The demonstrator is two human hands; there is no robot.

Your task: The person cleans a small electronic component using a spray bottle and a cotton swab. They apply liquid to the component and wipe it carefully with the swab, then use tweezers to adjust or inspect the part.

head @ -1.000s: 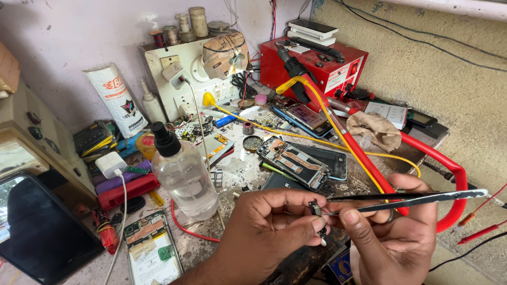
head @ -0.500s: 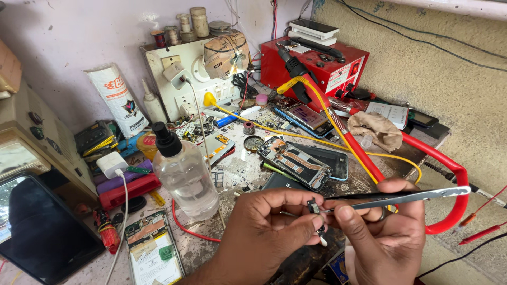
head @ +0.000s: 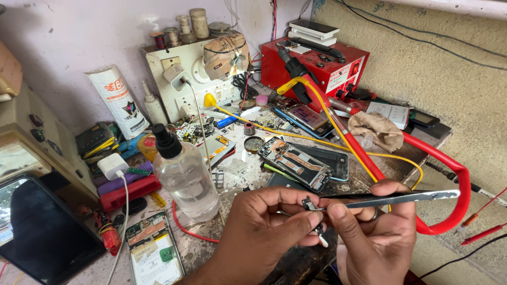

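Observation:
My left hand (head: 266, 229) pinches a tiny dark electronic part (head: 310, 202) between thumb and fingers, low in the middle of the view. My right hand (head: 377, 237) grips metal tweezers (head: 393, 198), whose tips meet that small part while the long end points right. A small white-tipped piece (head: 320, 238) sticks out below my fingers. Both hands hover over the front of the cluttered workbench (head: 243, 169), just in front of an opened phone (head: 296, 162) with its board exposed.
A clear plastic bottle (head: 185, 177) with a black cap stands left of my hands. A red cable (head: 449, 174) loops at the right. A red power supply (head: 317, 66), a switchboard (head: 198, 74), a cloth (head: 377, 129) and several opened phones crowd the bench. A dark tablet (head: 37, 232) lies at the far left.
The tweezers have tilted slightly, their long end dropping and drawing in to the left. My hands stay together on the small part; nothing else has moved.

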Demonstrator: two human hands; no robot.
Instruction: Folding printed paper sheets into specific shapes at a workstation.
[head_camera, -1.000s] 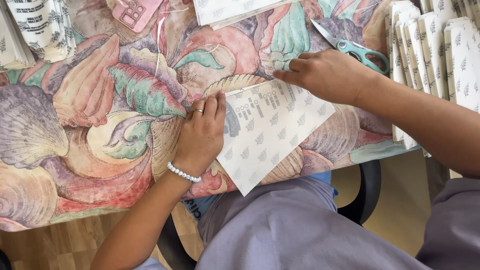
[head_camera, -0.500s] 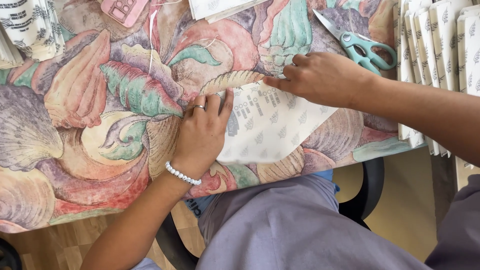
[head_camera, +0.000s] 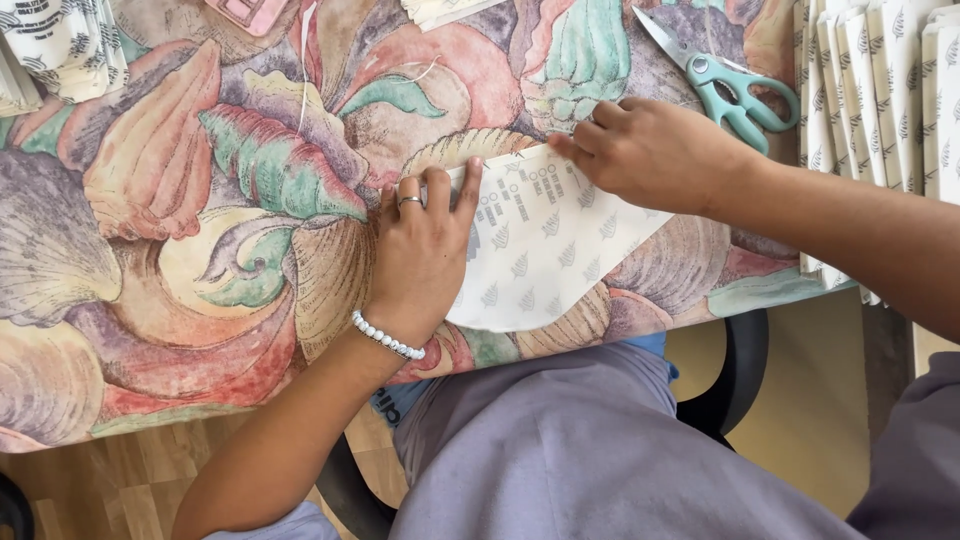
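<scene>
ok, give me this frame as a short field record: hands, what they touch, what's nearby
left hand: flat, pressing the left part of the white leaf-patterned paper sheet
right hand: fingertips on the sheet's upper edge
surface: table under a shell-print cloth
nearby: teal-handled scissors, upper right, untouched
far right: row of folded white patterned papers
left wrist: white bead bracelet

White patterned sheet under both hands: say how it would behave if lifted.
The white patterned sheet looks thin and flat, so probably light and floppy. It overhangs the table edge without sagging much, suggesting slight stiffness. Both hands press it, perhaps because it slides.
</scene>
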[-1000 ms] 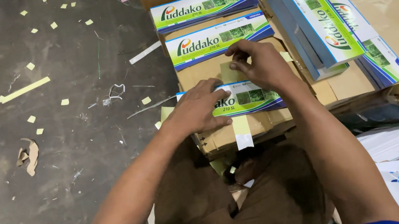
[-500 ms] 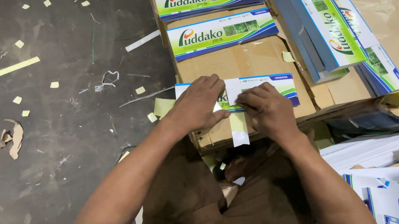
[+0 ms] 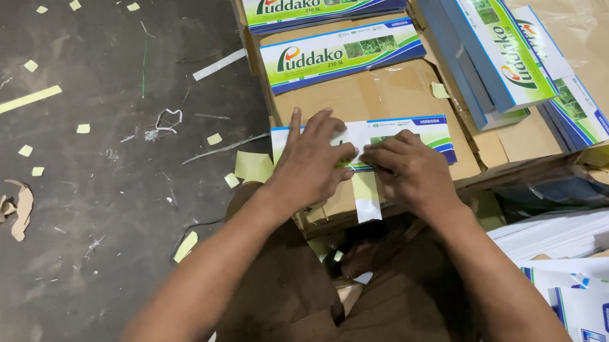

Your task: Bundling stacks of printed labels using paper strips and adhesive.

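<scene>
A stack of long green, white and blue printed labels (image 3: 425,131) lies on a brown cardboard sheet (image 3: 381,98) in front of me. My left hand (image 3: 311,164) presses flat on the stack's left part. My right hand (image 3: 408,173) rests on its lower middle, fingers bent over a white paper strip (image 3: 366,196) that wraps the stack and hangs over the cardboard's near edge. Two more banded label stacks (image 3: 340,52) (image 3: 321,0) lie farther back on the same cardboard.
Upright bundles of the same labels (image 3: 495,44) lean at the right on brown paper (image 3: 590,16). White sheets and printed cards (image 3: 591,266) pile at the lower right. Yellow paper scraps (image 3: 17,101) litter the dark concrete floor at the left.
My right hand has come down from the stack's top edge to its lower middle over the white strip. My left hand has stayed pressed on the stack.
</scene>
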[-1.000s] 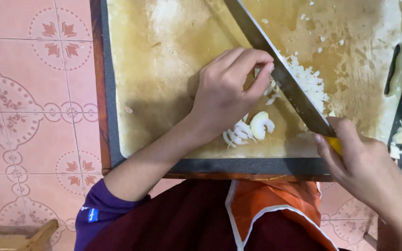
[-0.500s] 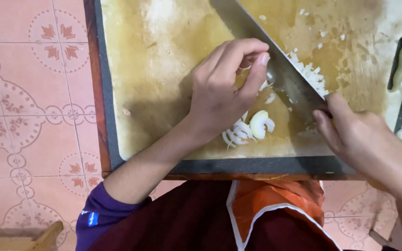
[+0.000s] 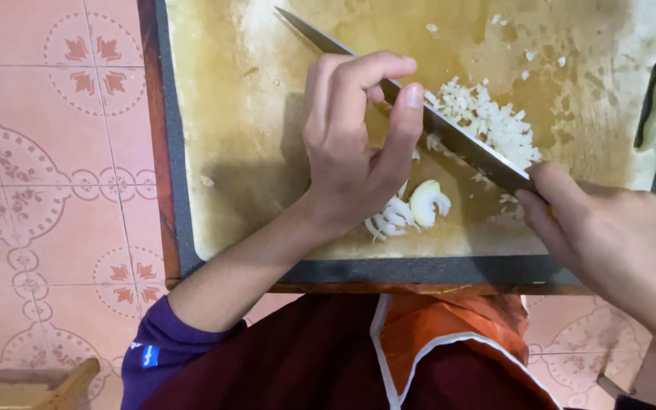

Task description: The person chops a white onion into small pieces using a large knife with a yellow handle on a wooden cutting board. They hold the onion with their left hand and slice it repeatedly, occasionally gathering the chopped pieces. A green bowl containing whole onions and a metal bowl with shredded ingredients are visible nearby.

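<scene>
A right hand (image 3: 609, 235) grips a chef's knife (image 3: 411, 110) over chopped onion (image 3: 487, 121) on a stained cutting board (image 3: 252, 152); the left hand (image 3: 351, 144), fingers curled, steadies the blade, best kept clear of the edge.

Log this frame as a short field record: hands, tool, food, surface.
left hand: fingers arched over the blade, fingertips resting on its spine
right hand: gripping the knife at the handle end
knife: long blade lying diagonally across the board
chopped onion: fine white pile beyond the blade
onion slices: a few curved pieces near the left hand
cutting board: worn, stained, with a dark edge
floor: pink patterned tiles
</scene>
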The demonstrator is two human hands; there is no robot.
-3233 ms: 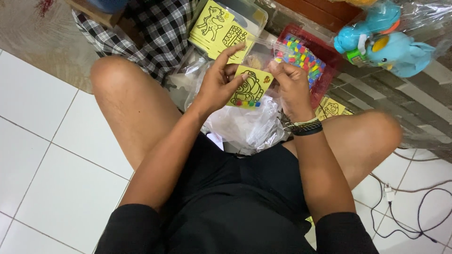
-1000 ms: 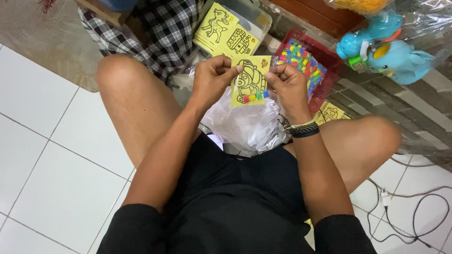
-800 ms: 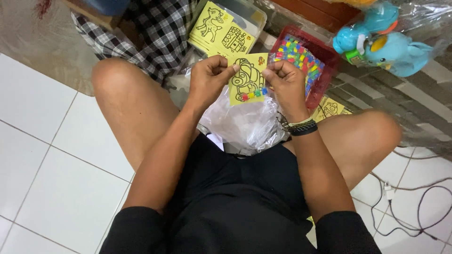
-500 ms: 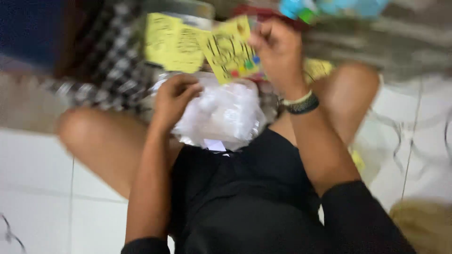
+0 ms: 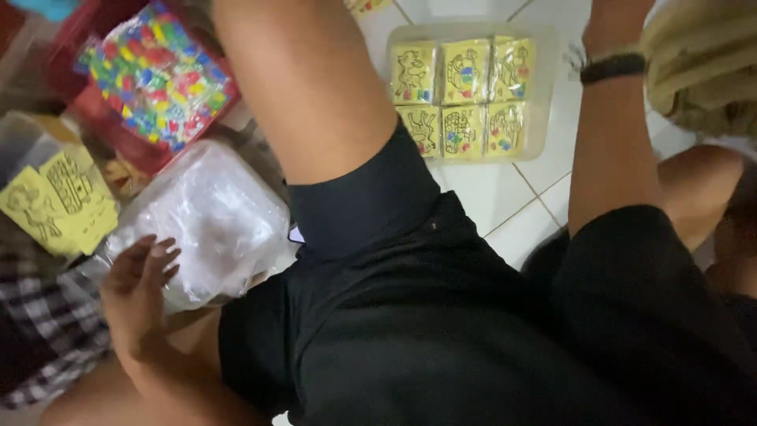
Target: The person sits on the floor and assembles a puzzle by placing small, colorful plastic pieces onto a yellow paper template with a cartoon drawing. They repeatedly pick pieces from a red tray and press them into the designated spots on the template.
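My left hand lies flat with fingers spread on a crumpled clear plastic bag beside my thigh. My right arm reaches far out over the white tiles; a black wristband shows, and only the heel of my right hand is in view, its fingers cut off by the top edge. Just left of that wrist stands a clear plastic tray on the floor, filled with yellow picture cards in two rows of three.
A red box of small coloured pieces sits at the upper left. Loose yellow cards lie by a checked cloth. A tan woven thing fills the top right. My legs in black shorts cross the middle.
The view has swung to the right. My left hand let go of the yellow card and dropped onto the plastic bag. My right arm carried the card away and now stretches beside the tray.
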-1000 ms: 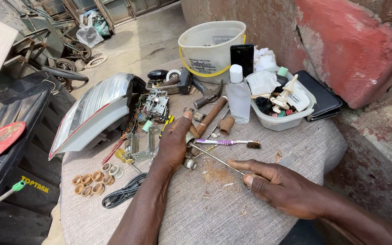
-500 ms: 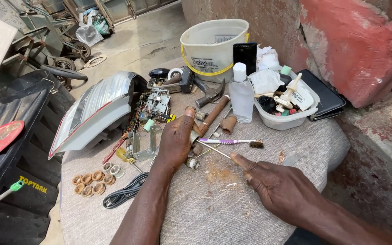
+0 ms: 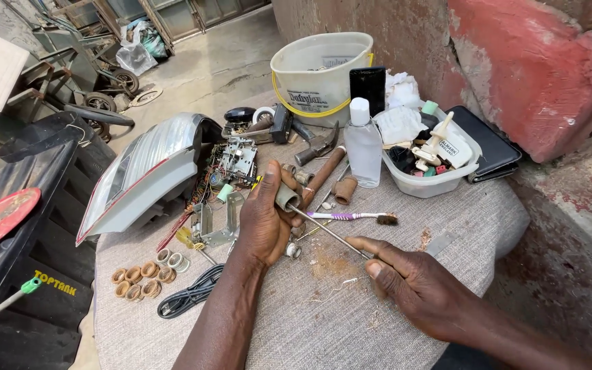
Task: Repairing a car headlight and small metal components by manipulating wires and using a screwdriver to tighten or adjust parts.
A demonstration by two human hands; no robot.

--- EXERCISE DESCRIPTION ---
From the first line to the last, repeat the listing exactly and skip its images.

--- ANSWER TO THIS EXERCISE ---
The demonstrator is two human hands; there is no robot.

Your task: The person cleans a small electronic component using a spray bottle and a cotton swab. They apply liquid to the component and wipe it carefully with the swab, then use tweezers to adjust or inspect the part.

head @ -1.000s: 
head @ -0.500s: 
head @ +0.000s: 

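Observation:
My left hand (head: 266, 229) pinches a tiny dark electronic part (head: 310, 202) between thumb and fingers, low in the middle of the view. My right hand (head: 377, 237) grips metal tweezers (head: 393, 198), whose tips meet that small part while the long end points right. A small white-tipped piece (head: 320, 238) sticks out below my fingers. Both hands hover over the front of the cluttered workbench (head: 243, 169), just in front of an opened phone (head: 296, 162) with its board exposed.
A clear plastic bottle (head: 185, 177) with a black cap stands left of my hands. A red cable (head: 449, 174) loops at the right. A red power supply (head: 317, 66), a switchboard (head: 198, 74), a cloth (head: 377, 129) and several opened phones crowd the bench. A dark tablet (head: 37, 232) lies at the far left.
The tweezers have tilted slightly, their long end dropping and drawing in to the left. My hands stay together on the small part; nothing else has moved.
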
Demonstrator: two human hands; no robot.
Instruction: Folding printed paper sheets into specific shapes at a workstation.
[head_camera, -1.000s] 
[head_camera, -0.500s] 
[head_camera, +0.000s] 
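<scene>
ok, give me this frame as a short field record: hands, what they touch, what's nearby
left hand: flat, pressing the left part of the white leaf-patterned paper sheet
right hand: fingertips on the sheet's upper edge
surface: table under a shell-print cloth
nearby: teal-handled scissors, upper right, untouched
far right: row of folded white patterned papers
left wrist: white bead bracelet

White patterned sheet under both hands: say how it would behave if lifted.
The white patterned sheet looks thin and flat, so probably light and floppy. It overhangs the table edge without sagging much, suggesting slight stiffness. Both hands press it, perhaps because it slides.
</scene>
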[-1000 ms] 
[-500 ms] 
[+0 ms] 

Your task: Bundling stacks of printed labels using paper strips and adhesive.

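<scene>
A stack of long green, white and blue printed labels (image 3: 425,131) lies on a brown cardboard sheet (image 3: 381,98) in front of me. My left hand (image 3: 311,164) presses flat on the stack's left part. My right hand (image 3: 408,173) rests on its lower middle, fingers bent over a white paper strip (image 3: 366,196) that wraps the stack and hangs over the cardboard's near edge. Two more banded label stacks (image 3: 340,52) (image 3: 321,0) lie farther back on the same cardboard.
Upright bundles of the same labels (image 3: 495,44) lean at the right on brown paper (image 3: 590,16). White sheets and printed cards (image 3: 591,266) pile at the lower right. Yellow paper scraps (image 3: 17,101) litter the dark concrete floor at the left.
My right hand has come down from the stack's top edge to its lower middle over the white strip. My left hand has stayed pressed on the stack.
</scene>
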[-1.000s] 
[-0.500s] 
[+0.000s] 

Task description: The person chops a white onion into small pieces using a large knife with a yellow handle on a wooden cutting board. They hold the onion with their left hand and slice it repeatedly, occasionally gathering the chopped pieces. A green bowl containing whole onions and a metal bowl with shredded ingredients are visible nearby.

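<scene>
A right hand (image 3: 609, 235) grips a chef's knife (image 3: 411, 110) over chopped onion (image 3: 487, 121) on a stained cutting board (image 3: 252, 152); the left hand (image 3: 351, 144), fingers curled, steadies the blade, best kept clear of the edge.

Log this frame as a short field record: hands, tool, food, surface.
left hand: fingers arched over the blade, fingertips resting on its spine
right hand: gripping the knife at the handle end
knife: long blade lying diagonally across the board
chopped onion: fine white pile beyond the blade
onion slices: a few curved pieces near the left hand
cutting board: worn, stained, with a dark edge
floor: pink patterned tiles
</scene>
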The demonstrator is two human hands; there is no robot.
-3233 ms: 
-1000 ms: 
-800 ms: 
-500 ms: 
+0 ms: 
Target: The person sits on the floor and assembles a puzzle by placing small, colorful plastic pieces onto a yellow paper template with a cartoon drawing. They repeatedly pick pieces from a red tray and press them into the designated spots on the template.
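My left hand lies flat with fingers spread on a crumpled clear plastic bag beside my thigh. My right arm reaches far out over the white tiles; a black wristband shows, and only the heel of my right hand is in view, its fingers cut off by the top edge. Just left of that wrist stands a clear plastic tray on the floor, filled with yellow picture cards in two rows of three.
A red box of small coloured pieces sits at the upper left. Loose yellow cards lie by a checked cloth. A tan woven thing fills the top right. My legs in black shorts cross the middle.
The view has swung to the right. My left hand let go of the yellow card and dropped onto the plastic bag. My right arm carried the card away and now stretches beside the tray.
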-1000 ms: 
-500 ms: 
+0 ms: 
Task: Repairing a car headlight and small metal components by manipulating wires and using a screwdriver to tighten or adjust parts.
A demonstration by two human hands; no robot.

Nothing further is needed to complete the exercise.